Saludos y gracias por tomarse la molestia de darme su versión.
He sido yo quien, estando en el lado de La Boquería y pegado a la verja de la obra, he visto un camión hormigonera y cómo varios operarios dirigían la bocana por la que sale el hormigón a gran velocidad y caudal hacia la parte donde estaban los restos, pegados a la pared del edificio donde se ubica el restaurante El Convento.
No he visto explícitamente caer el hormigón sobre las piedras descubiertas pero sí sobre el perímetro de éstas.
La foto la hice otro día desde el ángulo contrario.

Yo sé que los arqueólogos se dedican sobre todo a excavar y 'documentar', puesto que la especulación les pone trabas para salvar, y las propias delegaciones de Cultura no se muestran interesadas a menos que los restos escondan auténticos hallazgos. Digamos que 3 piedras no valen nada a menos que haya una calzada romana, unos frescos o algo realmente 'digno' de conservación según los barómetros municipales.

Siento no estar de acuerdo en una de sus afirmaciones, esa que dice ''ni podemos convivir con ellos'' en referencia a los restos. Sabe usted como yo que son perfectamente integrables en una nueva construcción, ya que no abarcan toda la plaza sino un rinconcito.
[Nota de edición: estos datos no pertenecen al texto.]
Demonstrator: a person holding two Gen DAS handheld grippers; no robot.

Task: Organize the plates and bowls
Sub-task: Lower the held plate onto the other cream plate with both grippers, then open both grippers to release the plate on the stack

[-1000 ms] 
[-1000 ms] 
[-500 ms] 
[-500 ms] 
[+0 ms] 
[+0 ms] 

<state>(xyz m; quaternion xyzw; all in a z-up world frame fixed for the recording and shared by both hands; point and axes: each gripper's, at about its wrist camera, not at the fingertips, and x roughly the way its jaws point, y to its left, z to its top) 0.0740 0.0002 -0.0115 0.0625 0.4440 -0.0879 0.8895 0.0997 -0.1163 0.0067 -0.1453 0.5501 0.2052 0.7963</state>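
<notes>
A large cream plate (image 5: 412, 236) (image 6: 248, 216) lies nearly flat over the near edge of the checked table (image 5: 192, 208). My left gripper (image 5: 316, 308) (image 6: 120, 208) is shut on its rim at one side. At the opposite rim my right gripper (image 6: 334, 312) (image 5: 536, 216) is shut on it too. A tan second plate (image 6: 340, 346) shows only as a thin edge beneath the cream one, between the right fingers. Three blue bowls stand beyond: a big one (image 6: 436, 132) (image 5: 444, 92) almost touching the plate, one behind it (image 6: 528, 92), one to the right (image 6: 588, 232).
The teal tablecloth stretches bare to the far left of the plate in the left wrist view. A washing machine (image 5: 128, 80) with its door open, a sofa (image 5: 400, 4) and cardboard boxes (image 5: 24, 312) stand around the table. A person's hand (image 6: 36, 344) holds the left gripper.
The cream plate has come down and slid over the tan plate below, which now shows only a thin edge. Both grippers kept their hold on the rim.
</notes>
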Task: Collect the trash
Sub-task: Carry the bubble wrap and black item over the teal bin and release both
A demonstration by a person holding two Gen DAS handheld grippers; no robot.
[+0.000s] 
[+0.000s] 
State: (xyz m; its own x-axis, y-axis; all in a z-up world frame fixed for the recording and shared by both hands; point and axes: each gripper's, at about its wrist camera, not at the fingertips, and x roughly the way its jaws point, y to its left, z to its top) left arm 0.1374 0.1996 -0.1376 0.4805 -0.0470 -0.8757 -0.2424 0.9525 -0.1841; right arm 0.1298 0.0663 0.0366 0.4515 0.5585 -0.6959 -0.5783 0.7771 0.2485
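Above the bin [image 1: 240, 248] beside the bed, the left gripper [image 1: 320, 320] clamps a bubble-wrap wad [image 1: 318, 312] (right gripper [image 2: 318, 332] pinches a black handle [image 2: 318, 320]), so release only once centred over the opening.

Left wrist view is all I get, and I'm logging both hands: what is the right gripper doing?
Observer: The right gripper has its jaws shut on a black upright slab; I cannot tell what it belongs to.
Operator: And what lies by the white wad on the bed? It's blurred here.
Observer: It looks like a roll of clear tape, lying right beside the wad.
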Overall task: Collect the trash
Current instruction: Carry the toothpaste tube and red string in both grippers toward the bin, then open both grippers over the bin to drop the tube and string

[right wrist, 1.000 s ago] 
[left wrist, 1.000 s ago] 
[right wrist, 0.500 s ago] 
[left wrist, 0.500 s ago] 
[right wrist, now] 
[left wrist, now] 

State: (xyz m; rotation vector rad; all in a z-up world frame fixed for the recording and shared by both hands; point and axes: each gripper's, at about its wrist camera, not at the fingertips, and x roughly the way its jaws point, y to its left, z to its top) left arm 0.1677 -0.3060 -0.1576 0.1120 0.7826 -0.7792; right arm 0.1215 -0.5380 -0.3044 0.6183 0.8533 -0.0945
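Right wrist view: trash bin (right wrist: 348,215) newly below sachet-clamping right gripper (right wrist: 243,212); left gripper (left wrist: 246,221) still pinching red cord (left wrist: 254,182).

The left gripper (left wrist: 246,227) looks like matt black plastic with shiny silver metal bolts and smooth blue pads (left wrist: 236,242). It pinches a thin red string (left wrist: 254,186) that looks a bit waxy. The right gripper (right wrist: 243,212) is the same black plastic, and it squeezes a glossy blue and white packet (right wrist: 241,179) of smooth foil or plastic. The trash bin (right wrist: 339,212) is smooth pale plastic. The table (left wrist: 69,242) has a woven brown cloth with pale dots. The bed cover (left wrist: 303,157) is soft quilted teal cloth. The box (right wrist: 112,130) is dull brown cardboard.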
Ciudades como Cartagena o Córdoba protegen cualquier mínima parte de su pasado que asoma, y la integran en construcciones modernas aunque sea solo un trozo de muro.
Barcelona, que está apostando por el 'feísmo' a través de edificios modernos que se cargan los barrios históricos ('fem barri' lo llaman), está también descuidando todo aquello que no aparezca en el Gótico, que es el barrio mimado.

Que no le quepa duda de que soy consciente de que se hacen correctamente todos los registros y documentaciones arqueológicas pertinentes, pero fuera del Gótico se quedan en eso, documentaciones y dibujitos, aportes a la historia. Luego una gruesa capa de hormigón inyectado y se acabó la historia.
El trabajo de los arqueólogos no debería acabar en un trabajo de campo, en una cata y en unos dibujitos...deberían presionar a los organismos pertinentes sobre la necesidad o no de conservar ciertos restos y que les den el tiempo necesario para decidirlo. Tienen voz, y no la utilizan..porque les pagan para excavar, no para proponer.